Determine how many lines in the listing hold "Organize" and give only that number.

**** Given information

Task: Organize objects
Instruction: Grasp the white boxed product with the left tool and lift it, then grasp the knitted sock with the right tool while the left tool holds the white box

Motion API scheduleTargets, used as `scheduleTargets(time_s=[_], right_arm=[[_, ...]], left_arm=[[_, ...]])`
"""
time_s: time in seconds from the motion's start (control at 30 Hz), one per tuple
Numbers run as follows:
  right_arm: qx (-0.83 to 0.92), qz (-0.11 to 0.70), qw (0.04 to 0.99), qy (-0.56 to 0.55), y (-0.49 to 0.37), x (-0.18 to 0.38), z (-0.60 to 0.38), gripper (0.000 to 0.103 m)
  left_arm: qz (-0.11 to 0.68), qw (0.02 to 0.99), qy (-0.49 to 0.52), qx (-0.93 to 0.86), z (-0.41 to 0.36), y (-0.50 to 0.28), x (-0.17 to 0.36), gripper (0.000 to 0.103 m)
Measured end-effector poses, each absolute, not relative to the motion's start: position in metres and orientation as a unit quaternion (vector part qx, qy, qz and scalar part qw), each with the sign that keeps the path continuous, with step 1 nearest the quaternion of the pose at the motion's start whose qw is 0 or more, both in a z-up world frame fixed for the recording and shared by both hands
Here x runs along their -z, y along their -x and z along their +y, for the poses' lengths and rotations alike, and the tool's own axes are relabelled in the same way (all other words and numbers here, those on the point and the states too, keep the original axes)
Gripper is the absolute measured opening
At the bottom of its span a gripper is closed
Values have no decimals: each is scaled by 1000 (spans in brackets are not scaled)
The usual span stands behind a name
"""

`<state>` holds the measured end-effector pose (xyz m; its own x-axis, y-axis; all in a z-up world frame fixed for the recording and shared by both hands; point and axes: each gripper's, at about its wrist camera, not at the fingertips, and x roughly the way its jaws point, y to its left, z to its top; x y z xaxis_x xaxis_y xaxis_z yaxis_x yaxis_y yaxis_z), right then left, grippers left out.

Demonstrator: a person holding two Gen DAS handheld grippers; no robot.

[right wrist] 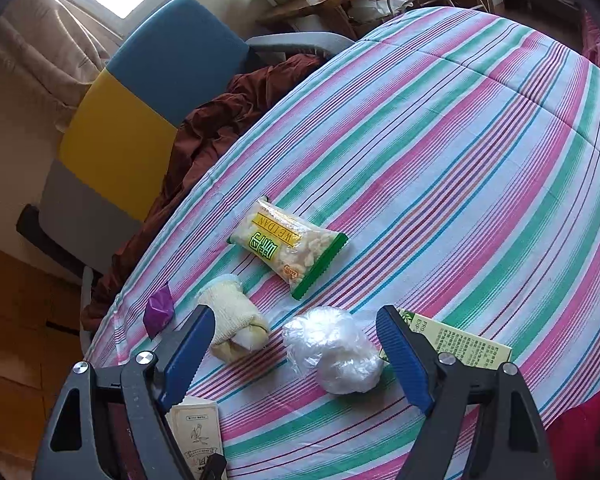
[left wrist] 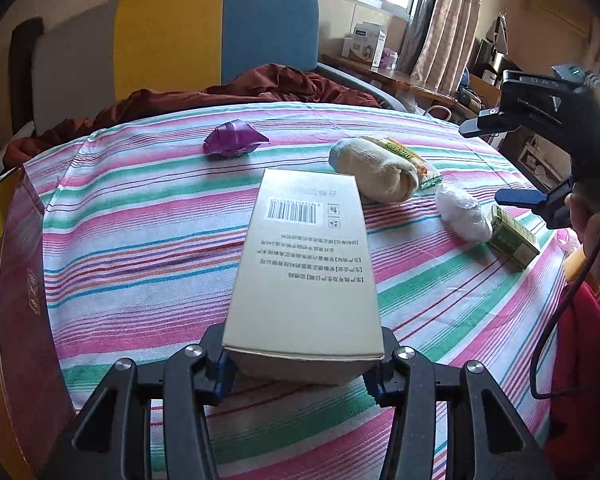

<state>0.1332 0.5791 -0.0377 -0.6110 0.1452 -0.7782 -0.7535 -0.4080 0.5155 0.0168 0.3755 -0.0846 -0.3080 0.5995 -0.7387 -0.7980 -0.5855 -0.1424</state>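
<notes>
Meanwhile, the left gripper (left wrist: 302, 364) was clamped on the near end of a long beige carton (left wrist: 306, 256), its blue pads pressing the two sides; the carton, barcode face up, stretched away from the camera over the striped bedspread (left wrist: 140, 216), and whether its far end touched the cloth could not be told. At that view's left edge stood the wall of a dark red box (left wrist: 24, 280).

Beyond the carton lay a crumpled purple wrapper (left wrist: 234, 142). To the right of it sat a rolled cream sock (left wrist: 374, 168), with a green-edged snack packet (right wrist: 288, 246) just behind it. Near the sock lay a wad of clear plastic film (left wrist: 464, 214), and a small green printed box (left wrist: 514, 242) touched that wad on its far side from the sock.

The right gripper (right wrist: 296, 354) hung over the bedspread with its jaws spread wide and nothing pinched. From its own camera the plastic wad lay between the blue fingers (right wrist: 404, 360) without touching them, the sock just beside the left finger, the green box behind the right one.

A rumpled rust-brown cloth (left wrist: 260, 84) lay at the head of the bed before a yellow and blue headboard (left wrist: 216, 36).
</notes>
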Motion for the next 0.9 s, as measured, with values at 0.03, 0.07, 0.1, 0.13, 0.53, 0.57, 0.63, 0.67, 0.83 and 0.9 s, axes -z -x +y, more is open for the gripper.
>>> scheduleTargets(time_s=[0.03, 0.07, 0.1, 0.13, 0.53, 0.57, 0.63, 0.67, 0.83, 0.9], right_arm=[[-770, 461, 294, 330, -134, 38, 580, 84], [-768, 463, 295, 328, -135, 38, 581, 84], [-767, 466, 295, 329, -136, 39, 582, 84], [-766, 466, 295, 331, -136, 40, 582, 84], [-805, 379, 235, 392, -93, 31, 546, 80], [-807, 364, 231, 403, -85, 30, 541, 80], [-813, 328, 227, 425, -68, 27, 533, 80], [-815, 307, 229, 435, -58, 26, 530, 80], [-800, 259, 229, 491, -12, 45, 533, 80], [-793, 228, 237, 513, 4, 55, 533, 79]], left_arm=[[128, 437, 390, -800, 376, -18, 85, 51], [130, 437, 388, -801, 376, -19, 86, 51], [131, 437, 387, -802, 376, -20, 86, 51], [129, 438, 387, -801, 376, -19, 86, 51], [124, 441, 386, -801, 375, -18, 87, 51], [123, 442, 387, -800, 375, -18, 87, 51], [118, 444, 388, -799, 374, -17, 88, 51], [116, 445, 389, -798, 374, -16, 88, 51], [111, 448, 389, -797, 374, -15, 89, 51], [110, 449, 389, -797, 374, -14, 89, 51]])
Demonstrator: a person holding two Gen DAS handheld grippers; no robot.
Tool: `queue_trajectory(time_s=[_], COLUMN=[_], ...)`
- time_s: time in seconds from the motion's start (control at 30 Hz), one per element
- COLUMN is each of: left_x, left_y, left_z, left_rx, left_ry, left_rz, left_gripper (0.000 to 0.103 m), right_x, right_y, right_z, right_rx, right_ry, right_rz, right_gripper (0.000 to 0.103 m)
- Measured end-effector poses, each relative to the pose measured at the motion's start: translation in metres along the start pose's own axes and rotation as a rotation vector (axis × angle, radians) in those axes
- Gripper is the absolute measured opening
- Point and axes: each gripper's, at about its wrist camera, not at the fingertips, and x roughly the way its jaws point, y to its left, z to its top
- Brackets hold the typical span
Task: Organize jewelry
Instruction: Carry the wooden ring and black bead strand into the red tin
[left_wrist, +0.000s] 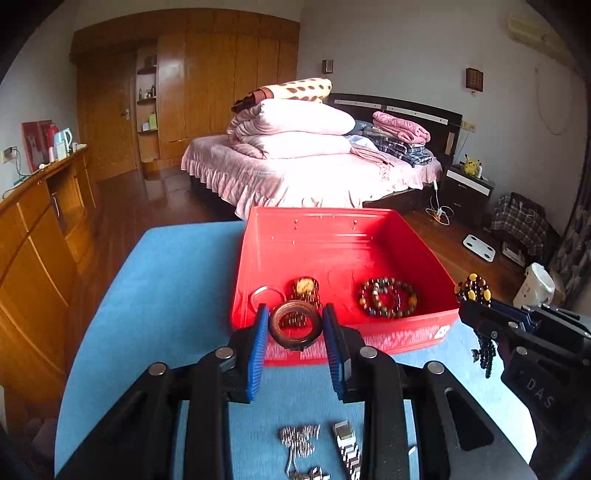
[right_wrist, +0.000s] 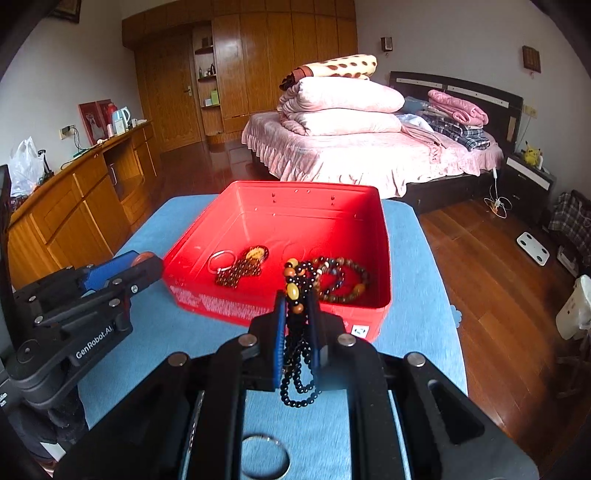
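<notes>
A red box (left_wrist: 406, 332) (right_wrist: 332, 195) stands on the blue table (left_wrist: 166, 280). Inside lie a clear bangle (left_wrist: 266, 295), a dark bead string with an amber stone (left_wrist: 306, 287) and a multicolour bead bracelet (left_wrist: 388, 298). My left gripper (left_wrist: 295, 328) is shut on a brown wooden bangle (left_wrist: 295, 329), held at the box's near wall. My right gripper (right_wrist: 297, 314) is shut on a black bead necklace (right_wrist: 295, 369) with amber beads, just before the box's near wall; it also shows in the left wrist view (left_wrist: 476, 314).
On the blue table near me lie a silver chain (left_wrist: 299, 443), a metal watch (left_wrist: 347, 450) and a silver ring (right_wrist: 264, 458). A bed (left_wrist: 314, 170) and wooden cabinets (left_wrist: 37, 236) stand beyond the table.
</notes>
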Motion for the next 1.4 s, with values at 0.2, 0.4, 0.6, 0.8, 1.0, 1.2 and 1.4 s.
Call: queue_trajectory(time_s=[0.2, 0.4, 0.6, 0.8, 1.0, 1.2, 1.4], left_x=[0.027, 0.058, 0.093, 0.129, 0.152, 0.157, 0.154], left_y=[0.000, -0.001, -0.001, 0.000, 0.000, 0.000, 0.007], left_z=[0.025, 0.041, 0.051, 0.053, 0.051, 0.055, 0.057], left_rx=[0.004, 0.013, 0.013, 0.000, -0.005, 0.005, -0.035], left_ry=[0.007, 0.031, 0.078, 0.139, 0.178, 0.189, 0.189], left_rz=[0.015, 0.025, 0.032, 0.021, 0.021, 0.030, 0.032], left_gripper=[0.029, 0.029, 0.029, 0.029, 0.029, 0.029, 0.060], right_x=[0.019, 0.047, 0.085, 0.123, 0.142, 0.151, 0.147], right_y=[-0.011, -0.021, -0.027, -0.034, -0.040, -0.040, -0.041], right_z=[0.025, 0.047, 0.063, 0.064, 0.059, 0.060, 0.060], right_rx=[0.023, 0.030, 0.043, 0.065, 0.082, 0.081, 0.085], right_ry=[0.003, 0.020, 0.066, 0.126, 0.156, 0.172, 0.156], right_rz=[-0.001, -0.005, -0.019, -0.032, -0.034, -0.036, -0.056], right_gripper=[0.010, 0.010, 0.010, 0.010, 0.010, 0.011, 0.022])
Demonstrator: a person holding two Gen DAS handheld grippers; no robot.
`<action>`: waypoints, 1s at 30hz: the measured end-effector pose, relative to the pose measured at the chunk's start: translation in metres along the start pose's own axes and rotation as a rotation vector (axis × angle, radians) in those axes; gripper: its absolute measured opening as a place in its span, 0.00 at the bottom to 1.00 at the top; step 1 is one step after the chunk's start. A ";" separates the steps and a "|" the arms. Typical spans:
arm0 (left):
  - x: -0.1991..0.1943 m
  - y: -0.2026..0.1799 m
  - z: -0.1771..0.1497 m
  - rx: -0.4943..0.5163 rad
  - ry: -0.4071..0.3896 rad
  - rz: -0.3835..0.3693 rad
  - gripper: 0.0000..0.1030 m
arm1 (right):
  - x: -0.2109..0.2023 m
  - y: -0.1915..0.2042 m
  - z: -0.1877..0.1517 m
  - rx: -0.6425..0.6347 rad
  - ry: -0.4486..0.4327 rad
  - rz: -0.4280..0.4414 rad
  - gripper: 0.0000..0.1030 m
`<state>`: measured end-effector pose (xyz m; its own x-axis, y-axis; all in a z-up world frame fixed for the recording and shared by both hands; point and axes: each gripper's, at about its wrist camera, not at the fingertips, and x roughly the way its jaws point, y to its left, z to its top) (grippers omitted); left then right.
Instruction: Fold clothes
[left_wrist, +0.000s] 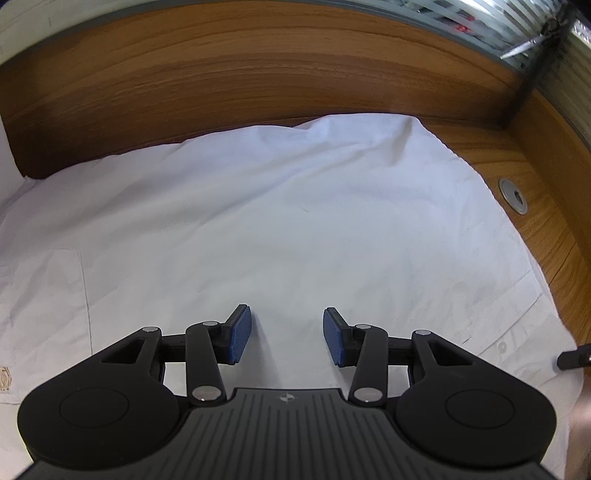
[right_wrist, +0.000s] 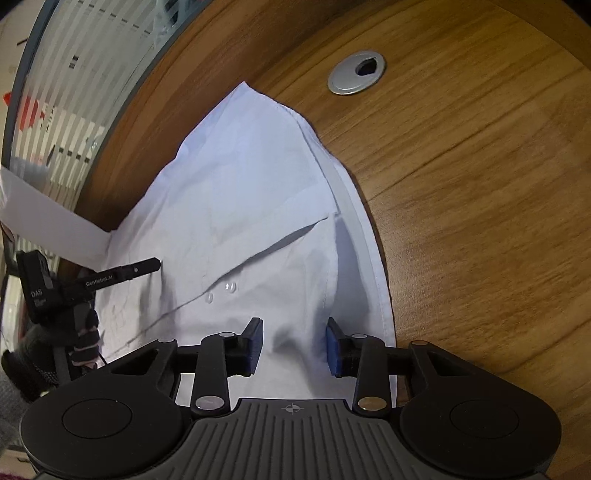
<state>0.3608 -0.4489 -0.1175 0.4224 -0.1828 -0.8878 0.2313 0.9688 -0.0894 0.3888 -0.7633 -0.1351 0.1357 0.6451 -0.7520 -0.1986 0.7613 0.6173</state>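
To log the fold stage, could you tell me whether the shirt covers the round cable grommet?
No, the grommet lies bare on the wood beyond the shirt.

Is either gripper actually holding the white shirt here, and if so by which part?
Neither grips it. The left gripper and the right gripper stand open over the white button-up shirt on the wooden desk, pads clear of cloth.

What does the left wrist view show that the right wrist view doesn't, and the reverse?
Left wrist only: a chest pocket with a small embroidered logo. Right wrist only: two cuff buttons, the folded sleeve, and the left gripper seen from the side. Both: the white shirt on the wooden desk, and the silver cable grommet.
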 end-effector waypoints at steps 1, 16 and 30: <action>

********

## Result of this task
2